For standard, non-protected heaps such as the system heap or CMA heap, I am trying to understand the expected usage model. One possible workaround appears to be to mmap the dma-buf fd in userspace, then register the resulting userspace VA with the TEE subsystem to obtain a TEE shared-memory object, for example:
fd = dma_heap_alloc(...); va = mmap(fd, ...);
shm_fd = tee_shm_register(va, size); tee_invoke(shm_fd);
close(shm_fd); munmap(va, size); close(fd);
This seems reasonable when the lifetime of the registered shared memory is limited to a single invocation or callback.

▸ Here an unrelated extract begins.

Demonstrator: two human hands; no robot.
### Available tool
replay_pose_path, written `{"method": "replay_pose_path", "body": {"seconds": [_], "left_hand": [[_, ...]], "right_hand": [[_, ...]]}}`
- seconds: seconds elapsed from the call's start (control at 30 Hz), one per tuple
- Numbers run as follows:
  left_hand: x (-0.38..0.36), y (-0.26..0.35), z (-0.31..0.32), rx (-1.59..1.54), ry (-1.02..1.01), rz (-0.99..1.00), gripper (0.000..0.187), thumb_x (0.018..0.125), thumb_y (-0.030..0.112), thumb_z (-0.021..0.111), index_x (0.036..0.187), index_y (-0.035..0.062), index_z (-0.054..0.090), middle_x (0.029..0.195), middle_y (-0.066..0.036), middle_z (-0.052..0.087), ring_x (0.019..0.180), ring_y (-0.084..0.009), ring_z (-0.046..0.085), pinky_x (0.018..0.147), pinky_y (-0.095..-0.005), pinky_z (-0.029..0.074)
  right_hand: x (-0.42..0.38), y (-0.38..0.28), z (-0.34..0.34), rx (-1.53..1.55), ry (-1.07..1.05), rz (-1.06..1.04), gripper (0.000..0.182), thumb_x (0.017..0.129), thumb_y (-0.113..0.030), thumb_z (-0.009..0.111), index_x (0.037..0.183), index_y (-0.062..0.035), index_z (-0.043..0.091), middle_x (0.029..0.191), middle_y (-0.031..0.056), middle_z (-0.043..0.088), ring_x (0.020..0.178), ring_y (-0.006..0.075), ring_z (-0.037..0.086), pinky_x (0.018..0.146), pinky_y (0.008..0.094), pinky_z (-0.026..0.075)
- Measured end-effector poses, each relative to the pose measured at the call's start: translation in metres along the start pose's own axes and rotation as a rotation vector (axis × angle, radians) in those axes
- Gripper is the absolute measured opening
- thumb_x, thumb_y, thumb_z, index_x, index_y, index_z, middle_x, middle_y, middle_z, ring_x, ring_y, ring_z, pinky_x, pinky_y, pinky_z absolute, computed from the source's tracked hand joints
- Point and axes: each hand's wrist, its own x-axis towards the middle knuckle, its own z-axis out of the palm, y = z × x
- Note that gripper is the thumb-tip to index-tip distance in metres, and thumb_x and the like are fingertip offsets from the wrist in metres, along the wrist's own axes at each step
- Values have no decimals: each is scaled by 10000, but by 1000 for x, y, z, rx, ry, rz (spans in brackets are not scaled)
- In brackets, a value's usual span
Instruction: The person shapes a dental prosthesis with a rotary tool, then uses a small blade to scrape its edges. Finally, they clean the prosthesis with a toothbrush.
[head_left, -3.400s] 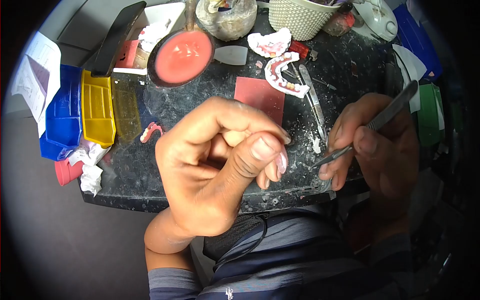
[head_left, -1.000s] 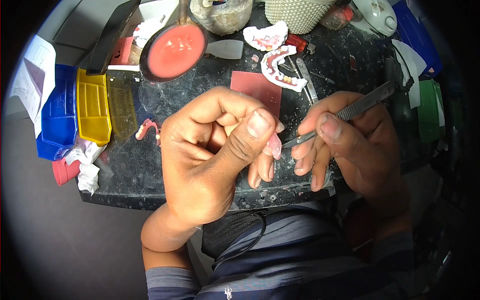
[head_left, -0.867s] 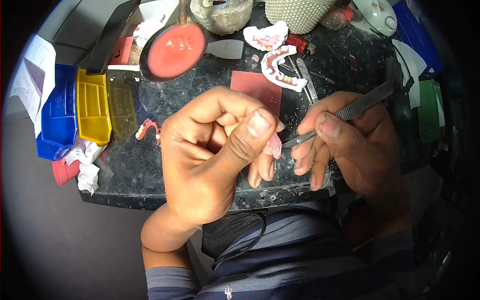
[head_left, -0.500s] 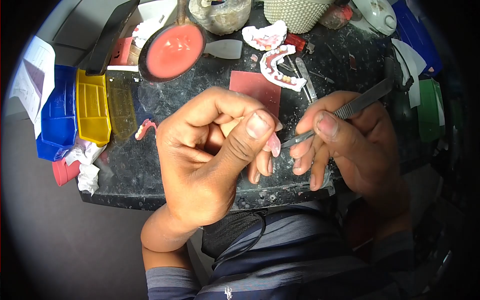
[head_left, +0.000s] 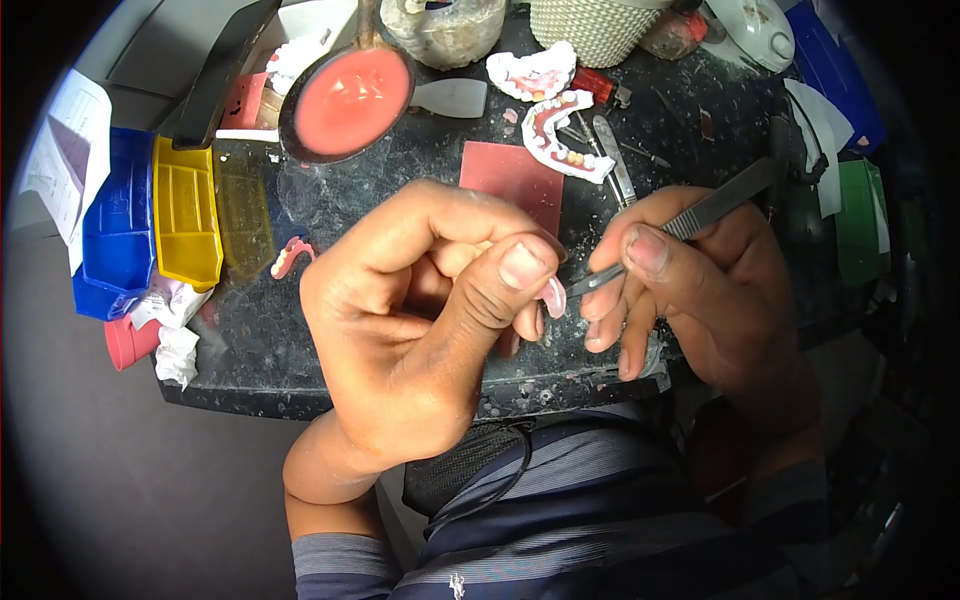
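Note:
Between thumb and curled fingers, my left hand (head_left: 420,310) pinches a small pink denture piece (head_left: 554,297), most of it hidden by the thumb. My right hand (head_left: 700,280) is closed round the ridged grey metal handle of a scalpel (head_left: 695,215). Its blade end points left, the tip right at the edge of the pink piece. Behind the hands lies a flat pinkish-red wax sheet (head_left: 512,180). Just beyond it rests a white plaster dental model (head_left: 560,145) with a dark red band and teeth, and a second dental model (head_left: 532,72) sits farther back.
A pan of melted pink wax (head_left: 355,102) stands at the back left. Left of my hand lies a small pink denture with teeth (head_left: 291,257). Yellow (head_left: 186,215) and blue (head_left: 118,220) bins flank the left edge. A red lighter (head_left: 597,87) and metal tools lie behind the models.
My left hand has shifted slightly left and down, turning the pink piece so it shows more edge-on. The scalpel's handle end has dipped a little.

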Motion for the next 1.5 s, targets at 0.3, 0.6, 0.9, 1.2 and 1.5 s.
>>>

However, I am concerned about cases (multiple exits in qcomtee) where the TEE side needs to retain access to the memory after the ioctl/invocation returns.
In that case, registering only the userspace VA does not appear to keep the underlying dma-buf object alive. The TEE core pins the pages, but it does not hold a dma-buf reference or attachment. If userspace later closes the dma-buf fd and unmaps the VA, the dma-buf exporter may consider the buffer released, while the TEE side may still have the memory registered.
Is there a recommended way to use standard heaps, such as the system or CMA dma-buf heaps, when the sharing lifetime is longer than a single TEE call?
Would it make sense to extend tee_shm_register_fd() so that it can handle dma-buf fds from regular dma-heaps as well, not only dma-bufs managed by the TEE subsystem? That would allow the TEE core or backend driver to keep the dma-buf reference for the lifetime of the TEE shared-memory object.